Examining Gender Bias of Convolutional Neural Networks via Facial Recognition

Future Internet 2022, 14(12), 375; https://doi.org/10.3390/fi14120375
by Tony Gwyn * and Kaushik Roy
Reviewer 1:
Future Internet 2022, 14(12), 375; https://doi.org/10.3390/fi14120375
Submission received: 16 September 2022 / Revised: 9 December 2022 / Accepted: 9 December 2022 / Published: 13 December 2022
(This article belongs to the Collection Machine Learning Approaches for User Identity)

Round 1

Reviewer 1 Report

In this paper, the demographic bias in facial expression recognition applications is addressed. Several CNNs are used and then a new CNN method is proposed, comprised of the best parts of several tested CNNs, which aims to be both highly accurate, as well as able to mitigate demographic bias across a substantial range of individuals and groups. Before accepting the paper, the following major comments must be addressed carefully and minor comments are added directly to the manuscript.

 

1) There are long sentences, which can be improved.

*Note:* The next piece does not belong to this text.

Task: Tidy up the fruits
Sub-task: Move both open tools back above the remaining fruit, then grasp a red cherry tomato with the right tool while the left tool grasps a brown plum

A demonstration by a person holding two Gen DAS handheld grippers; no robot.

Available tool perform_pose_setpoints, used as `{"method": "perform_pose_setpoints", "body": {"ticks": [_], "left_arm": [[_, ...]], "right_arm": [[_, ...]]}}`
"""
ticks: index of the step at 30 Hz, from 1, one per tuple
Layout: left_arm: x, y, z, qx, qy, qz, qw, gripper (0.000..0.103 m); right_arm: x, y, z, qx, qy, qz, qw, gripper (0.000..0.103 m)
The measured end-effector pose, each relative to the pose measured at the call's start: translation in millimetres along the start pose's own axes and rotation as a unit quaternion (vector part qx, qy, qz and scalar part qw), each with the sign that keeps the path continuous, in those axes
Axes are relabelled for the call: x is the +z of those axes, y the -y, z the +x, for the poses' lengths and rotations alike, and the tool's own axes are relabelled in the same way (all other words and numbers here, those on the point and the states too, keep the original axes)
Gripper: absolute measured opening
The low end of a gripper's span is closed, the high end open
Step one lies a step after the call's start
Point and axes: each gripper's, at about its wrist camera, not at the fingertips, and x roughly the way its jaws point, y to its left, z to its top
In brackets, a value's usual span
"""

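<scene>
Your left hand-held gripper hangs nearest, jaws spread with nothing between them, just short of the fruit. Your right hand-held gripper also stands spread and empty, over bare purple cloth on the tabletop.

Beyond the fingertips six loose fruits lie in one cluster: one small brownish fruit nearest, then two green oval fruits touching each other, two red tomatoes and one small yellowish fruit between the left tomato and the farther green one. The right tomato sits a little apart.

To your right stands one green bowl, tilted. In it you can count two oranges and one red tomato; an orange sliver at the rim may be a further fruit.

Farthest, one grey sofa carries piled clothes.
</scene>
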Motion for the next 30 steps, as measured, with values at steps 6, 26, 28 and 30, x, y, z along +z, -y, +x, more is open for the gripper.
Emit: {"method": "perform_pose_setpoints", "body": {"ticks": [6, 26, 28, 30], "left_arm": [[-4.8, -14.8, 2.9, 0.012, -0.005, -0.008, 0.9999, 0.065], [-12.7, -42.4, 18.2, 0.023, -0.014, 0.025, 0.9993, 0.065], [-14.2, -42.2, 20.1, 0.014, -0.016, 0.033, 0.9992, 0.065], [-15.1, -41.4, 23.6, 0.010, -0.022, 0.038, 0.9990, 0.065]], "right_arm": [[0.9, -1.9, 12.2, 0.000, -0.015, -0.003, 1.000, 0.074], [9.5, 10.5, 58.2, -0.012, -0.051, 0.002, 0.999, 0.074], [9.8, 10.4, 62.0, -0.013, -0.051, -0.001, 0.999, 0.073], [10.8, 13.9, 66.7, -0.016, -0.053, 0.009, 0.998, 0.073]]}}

2) For the abstract part, the author should claim the background, or pose the problem/motivations and the contributions.

3)   Add a section Motivations and contributions where you describe the motivations behind this work and then your contributions.

4) The literature should be up to date. Please include the following articles in the reference: Schoneveld et al. (2021) : Leveraging recent advances in deep learning for audio-visual emotion recognition, SKW Hwooi et al (2022) about Deep Learning-Based Approach for Continuous Affect Prediction From Facial Expression Images in Valence-Arousal SpaceDOI: 10.1109/ICIP42928.2021.9506025 and https://doi.org/10.1007/s11042-020-10332-7

 

5) More experiments are required to validate the proposed approach

6) the performance of your approach must be compared with existing methods on the three used datasets in your experiments.

7) The author should provide the code in the revised version.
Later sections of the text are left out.